WHAT TO WORK ON: Count the lines in the listing below that contain the word "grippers" and report that number alone.

(INFORMATION SHOWN begins)

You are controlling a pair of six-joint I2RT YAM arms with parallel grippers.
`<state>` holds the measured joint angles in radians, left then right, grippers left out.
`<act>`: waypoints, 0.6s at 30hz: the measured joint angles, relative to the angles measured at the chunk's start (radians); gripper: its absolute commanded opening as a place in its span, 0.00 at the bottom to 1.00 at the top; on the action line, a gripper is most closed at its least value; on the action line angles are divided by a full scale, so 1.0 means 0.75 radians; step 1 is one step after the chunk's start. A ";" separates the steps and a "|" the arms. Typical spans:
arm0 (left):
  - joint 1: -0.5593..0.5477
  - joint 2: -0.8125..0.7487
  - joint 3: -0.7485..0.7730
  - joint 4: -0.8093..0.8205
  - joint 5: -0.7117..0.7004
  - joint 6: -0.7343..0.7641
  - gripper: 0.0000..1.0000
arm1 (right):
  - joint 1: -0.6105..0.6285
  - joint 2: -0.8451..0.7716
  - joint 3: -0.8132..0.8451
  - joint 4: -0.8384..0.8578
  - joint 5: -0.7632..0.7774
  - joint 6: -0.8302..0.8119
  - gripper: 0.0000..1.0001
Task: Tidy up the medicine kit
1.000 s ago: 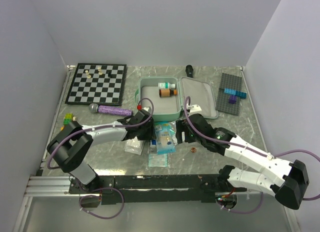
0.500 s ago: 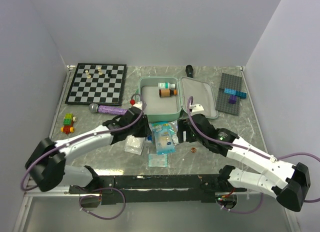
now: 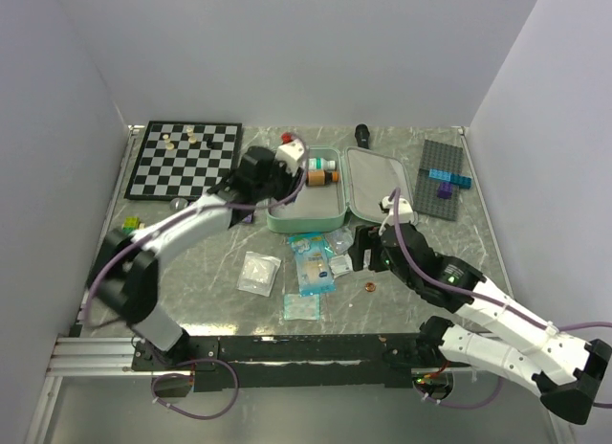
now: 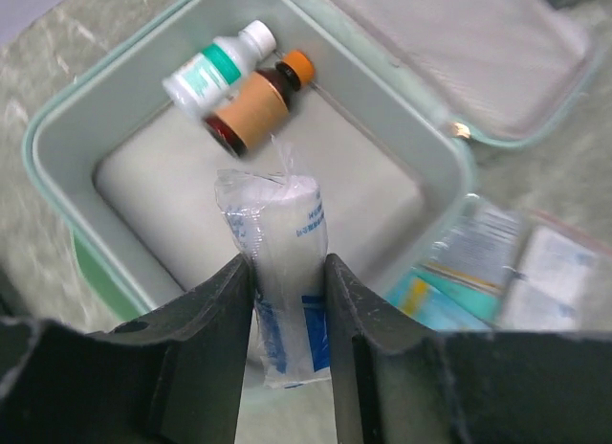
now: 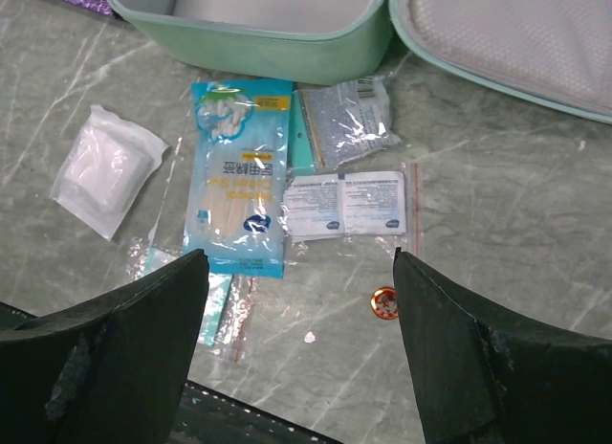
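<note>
From above, you see the medicine kit lying open in the middle of the tabletop, with the left gripper over its tray. In the left wrist view, this gripper is clenched on a wrapped bandage roll above the tray, near the amber bottle. The packing step seems in hand, so next you should lower and release. In the right wrist view, the right gripper stands released and empty above a blue packet.

Lab enclosure: white walls, marble tabletop.
</note>
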<state>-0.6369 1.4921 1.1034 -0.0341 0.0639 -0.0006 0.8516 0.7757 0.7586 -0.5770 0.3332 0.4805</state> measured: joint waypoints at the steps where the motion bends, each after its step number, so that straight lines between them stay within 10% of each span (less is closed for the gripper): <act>1: 0.023 0.079 0.056 0.005 0.036 0.052 0.41 | 0.000 -0.015 0.000 -0.012 0.007 0.000 0.84; 18: 0.080 0.653 0.562 -0.129 0.236 0.507 0.48 | -0.002 -0.108 -0.010 -0.100 0.090 -0.013 0.87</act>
<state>-0.5770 1.9820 1.5249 -0.1307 0.2409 0.3794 0.8501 0.6949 0.7513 -0.6521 0.4007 0.4709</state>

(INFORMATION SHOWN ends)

WRITTEN RESPONSE: 2